2008-04-16 02:58:59

by J. Bruce Fields

[permalink] [raw]
Subject: Re: [NFS] How to set-up a Linux NFS server to handle massive number of requests

On Tue, Apr 15, 2008 at 09:43:10PM -0500, Tom Tucker wrote:
>
> On Tue, 2008-04-15 at 11:12 -0400, J. Bruce Fields wrote:
> > On Mon, Apr 14, 2008 at 11:48:33PM -0500, Tom Tucker wrote:
> > >
> > > Maybe this this is a TCP_BACKLOG issue?
> >
> > So, looking around.... There seems to be a global limit in
> > /proc/sys/net/ipv4/tcp_max_syn_backlog (default 1024?); might be worth
> > seeing what happens if that's increased, e.g., with
> >
> > echo 2048 >/proc/sys/net/ipv4/tcp_max_syn_backlog
>
> I think this represents the collective total for all listening
> endpoints.

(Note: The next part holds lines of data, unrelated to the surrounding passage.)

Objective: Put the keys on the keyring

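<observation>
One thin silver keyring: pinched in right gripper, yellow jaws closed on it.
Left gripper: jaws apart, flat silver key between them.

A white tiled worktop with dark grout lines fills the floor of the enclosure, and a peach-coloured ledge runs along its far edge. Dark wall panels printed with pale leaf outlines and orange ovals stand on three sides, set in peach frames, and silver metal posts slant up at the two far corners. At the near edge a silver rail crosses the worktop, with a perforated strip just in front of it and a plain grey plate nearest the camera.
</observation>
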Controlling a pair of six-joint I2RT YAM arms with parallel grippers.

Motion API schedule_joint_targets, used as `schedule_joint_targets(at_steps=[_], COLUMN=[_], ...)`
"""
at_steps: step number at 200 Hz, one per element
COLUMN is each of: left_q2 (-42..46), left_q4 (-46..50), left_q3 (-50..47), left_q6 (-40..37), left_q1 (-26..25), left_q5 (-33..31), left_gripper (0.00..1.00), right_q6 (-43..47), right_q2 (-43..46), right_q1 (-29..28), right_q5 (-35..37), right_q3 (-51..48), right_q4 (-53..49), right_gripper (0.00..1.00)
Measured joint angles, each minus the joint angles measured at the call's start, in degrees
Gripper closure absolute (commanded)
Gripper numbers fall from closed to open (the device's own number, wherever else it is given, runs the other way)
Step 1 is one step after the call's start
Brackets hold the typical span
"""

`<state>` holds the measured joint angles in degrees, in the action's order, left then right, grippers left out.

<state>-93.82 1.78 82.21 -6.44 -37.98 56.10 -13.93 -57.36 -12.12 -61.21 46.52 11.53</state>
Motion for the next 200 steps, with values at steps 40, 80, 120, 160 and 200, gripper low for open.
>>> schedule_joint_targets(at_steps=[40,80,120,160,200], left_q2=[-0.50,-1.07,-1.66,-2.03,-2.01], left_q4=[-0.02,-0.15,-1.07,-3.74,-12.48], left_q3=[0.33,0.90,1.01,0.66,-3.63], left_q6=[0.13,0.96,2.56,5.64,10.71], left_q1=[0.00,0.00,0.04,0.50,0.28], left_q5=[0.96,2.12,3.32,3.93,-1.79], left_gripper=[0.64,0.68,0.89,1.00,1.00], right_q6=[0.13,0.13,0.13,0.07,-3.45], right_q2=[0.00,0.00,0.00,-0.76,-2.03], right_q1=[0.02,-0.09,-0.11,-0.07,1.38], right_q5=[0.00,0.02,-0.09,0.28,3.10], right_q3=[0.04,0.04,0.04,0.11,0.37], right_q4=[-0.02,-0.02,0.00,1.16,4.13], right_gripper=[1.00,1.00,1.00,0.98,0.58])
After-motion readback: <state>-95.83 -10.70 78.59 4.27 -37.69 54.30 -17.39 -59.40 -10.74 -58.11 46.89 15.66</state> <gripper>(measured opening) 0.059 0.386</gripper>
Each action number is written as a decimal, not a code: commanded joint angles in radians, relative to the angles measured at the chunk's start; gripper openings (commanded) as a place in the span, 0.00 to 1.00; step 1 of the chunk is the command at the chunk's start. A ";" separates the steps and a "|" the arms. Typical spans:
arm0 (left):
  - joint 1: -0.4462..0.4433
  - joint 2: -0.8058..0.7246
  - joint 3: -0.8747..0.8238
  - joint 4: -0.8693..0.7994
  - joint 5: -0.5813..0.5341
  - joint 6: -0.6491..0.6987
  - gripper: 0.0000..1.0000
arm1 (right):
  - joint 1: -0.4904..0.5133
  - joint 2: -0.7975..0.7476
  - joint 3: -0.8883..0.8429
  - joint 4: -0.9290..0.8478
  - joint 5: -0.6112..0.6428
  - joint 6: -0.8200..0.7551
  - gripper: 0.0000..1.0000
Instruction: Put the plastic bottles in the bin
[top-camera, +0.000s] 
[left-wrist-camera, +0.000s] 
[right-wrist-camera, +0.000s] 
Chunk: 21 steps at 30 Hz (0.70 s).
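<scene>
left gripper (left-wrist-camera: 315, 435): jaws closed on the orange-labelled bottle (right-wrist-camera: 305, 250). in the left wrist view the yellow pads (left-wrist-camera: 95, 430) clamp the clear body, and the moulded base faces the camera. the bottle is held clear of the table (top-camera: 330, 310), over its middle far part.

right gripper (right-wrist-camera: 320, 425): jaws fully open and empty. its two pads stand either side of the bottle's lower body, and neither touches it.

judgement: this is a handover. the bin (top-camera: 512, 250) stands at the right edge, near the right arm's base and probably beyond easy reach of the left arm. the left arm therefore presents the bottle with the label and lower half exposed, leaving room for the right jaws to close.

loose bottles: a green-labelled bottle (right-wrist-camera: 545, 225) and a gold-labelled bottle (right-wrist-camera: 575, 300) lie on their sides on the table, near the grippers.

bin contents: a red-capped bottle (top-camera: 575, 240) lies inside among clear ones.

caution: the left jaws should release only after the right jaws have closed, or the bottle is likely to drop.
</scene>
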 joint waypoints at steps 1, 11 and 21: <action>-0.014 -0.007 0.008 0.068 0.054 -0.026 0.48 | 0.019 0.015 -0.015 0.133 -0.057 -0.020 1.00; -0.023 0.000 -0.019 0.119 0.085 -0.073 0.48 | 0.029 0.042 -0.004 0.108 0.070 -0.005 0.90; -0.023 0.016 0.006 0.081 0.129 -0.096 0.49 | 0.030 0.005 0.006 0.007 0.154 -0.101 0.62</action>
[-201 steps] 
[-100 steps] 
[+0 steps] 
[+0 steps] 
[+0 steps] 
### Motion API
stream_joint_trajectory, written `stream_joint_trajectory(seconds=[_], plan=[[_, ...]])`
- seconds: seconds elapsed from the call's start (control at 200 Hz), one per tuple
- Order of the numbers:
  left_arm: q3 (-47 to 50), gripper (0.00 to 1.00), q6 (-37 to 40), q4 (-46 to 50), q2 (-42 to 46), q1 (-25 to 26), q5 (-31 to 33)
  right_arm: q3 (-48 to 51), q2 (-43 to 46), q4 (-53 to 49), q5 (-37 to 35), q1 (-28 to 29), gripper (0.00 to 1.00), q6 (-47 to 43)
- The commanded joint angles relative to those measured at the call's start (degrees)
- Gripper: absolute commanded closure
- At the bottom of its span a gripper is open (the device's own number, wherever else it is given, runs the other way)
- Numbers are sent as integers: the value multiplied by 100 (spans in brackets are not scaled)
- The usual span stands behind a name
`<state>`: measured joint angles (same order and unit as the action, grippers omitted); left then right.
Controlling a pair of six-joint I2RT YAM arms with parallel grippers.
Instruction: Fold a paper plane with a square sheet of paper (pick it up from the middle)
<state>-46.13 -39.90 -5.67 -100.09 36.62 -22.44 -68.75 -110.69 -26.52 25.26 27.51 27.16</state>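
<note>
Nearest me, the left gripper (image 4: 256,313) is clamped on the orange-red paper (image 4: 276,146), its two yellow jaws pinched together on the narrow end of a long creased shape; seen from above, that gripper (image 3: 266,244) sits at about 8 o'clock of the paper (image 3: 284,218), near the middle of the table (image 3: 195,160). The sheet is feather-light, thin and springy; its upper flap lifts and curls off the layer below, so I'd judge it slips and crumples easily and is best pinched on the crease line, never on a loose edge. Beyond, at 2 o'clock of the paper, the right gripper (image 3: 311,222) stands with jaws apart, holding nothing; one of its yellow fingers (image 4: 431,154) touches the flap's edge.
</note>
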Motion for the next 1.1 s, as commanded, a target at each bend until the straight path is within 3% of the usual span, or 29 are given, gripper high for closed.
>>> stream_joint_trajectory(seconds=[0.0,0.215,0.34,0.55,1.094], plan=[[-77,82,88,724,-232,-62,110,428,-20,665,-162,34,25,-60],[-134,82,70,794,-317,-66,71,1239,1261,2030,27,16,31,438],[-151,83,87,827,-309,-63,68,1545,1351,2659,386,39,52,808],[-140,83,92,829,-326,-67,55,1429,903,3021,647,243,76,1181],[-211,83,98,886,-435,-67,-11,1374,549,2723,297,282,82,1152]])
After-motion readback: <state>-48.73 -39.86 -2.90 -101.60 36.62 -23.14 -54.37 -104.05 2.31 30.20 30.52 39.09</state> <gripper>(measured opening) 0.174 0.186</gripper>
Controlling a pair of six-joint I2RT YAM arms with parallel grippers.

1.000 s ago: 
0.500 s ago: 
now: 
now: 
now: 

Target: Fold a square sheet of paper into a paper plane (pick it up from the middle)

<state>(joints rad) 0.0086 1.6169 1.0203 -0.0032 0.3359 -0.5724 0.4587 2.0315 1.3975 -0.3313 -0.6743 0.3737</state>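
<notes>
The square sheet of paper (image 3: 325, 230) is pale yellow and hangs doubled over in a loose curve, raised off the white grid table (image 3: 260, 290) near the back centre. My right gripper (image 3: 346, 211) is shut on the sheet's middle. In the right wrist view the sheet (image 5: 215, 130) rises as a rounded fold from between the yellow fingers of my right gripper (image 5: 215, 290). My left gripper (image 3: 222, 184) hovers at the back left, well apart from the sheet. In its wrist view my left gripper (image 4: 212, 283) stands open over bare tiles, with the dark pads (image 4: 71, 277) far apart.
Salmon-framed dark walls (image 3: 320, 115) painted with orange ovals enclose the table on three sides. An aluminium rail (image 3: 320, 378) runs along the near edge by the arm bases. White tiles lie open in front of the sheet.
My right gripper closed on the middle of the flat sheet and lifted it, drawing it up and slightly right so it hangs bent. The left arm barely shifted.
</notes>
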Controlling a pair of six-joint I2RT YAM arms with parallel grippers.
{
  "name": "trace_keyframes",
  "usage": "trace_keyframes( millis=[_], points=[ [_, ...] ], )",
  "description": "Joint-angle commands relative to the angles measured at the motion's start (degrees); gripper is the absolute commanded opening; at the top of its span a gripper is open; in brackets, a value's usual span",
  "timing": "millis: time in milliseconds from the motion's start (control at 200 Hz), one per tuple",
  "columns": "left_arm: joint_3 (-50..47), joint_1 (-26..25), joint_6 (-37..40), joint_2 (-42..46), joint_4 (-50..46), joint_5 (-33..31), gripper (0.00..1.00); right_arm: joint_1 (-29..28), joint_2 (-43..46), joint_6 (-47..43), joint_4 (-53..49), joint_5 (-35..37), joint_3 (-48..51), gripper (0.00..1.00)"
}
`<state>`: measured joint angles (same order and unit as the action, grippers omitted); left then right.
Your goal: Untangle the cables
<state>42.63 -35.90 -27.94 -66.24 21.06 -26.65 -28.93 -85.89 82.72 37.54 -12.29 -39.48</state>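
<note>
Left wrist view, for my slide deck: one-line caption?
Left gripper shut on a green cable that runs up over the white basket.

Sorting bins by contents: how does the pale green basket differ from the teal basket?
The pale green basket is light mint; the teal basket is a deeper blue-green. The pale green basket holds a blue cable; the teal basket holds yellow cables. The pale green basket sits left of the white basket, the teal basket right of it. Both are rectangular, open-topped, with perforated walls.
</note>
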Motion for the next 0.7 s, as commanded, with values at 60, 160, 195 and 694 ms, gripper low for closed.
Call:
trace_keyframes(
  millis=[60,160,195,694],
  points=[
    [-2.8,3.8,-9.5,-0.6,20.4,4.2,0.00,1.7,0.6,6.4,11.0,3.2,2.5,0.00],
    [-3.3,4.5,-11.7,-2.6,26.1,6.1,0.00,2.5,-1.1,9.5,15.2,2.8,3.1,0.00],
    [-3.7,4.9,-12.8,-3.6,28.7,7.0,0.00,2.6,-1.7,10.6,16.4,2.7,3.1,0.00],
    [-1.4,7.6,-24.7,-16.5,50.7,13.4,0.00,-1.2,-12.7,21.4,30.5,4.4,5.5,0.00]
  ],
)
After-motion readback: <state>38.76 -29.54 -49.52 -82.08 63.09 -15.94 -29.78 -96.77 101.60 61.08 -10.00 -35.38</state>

I think we're only talking about mountd.

Yes.

> Shooting from the hip...
>
> My gray haired recollection is that the single connection default is a
> backlog of 10 (SYN received, not accepted connections). Additional SYN's
> received to this endpoint will be dropped...clients will retry the SYN
> as part of normal TCP retransmit...
>
> It might be that the CLOSE_WAIT's in the log are _normal_. That is, they
> reflect completed mount requests that are in the normal close path. If
> they never go away, then that's not normal. Is this the case?

What he said was:

"those fall over after some time and stay in CLOSE_WAIT state
until I restart the nfs-kernel-server."

Carsten, are you positive that the same sockets were in CLOSE_WAIT the
whole time you were watching? And how long was it before you gave up
and restarted?

> Suppose the 10 is roughly correct. The remaining "jilted" clients will
> retransmit their SYN after a randomized exponential backoff. I think you
> can imagine that trying 1300+ connections of which only 10 succeed and
> then retrying 1300-10 based on a randomized exponential backoff might
> get you some pretty bad performance.

Right, could be, but:

...
> > Oh, but: Grepping the glibc rpc code, it looks like it calls listen with
> > second argument SOMAXCONN == 128. You can confirm that by strace'ing
> > rpc.mountd -F and looking for the listen call.
> >
> > And that socket's shared between all the mountd processes, so I guess
> > that's the real limit. I don't see an easy way to adjust that. You'd
> > also need to increase /proc/sys/net/core/somaxconn first.
> >
> > But none of this explains why we'd see connections stuck in CLOSE_WAIT
> > indefinitely?

So the limit appears to be more like 128, and (based on my quick look at
the code) that appears to baked in to the glibc rpc code.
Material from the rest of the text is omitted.